WHAT TO PRODUCE
Read the data, and whenever a line holds the word "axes", report that line.

PROVIDED MATERIAL
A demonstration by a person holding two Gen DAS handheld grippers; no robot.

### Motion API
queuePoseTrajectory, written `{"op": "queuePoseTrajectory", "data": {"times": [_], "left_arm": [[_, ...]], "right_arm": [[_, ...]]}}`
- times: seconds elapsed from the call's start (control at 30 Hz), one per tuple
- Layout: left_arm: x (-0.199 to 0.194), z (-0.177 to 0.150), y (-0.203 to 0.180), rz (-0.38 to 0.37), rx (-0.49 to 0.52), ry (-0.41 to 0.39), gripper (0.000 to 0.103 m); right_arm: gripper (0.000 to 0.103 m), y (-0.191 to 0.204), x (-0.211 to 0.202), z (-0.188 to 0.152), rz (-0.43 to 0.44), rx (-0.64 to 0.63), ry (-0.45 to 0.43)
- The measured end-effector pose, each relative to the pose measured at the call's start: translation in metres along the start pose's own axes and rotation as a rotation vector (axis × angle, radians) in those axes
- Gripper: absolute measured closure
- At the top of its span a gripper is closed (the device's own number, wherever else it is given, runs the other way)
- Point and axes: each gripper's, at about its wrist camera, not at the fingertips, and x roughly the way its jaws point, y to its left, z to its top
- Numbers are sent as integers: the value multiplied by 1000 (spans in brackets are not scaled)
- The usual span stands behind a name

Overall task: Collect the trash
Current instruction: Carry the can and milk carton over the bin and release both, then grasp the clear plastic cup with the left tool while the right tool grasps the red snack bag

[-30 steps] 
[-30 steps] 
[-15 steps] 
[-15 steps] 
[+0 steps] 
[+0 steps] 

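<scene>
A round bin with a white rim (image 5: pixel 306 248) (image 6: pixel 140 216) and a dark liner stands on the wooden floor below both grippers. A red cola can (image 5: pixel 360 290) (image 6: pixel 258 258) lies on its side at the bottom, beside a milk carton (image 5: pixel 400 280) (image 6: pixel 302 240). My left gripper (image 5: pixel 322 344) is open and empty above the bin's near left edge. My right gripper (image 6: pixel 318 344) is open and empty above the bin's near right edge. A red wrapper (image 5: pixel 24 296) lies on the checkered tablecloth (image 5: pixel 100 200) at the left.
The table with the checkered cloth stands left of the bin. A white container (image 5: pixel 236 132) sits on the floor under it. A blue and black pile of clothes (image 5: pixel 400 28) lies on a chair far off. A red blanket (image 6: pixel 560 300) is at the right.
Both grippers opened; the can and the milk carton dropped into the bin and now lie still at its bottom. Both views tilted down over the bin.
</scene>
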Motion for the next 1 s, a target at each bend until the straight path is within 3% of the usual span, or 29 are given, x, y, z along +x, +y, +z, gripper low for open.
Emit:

RESPONSE AREA
- The measured end-effector pose, each relative to the pose measured at the call's start: translation in metres along the start pose's own axes and rotation as a rotation vector (axis × angle, radians) in those axes
- Point and axes: each gripper's, at about its wrist camera, not at the fingertips, and x roughly the way its jaws point, y to its left, z to its top

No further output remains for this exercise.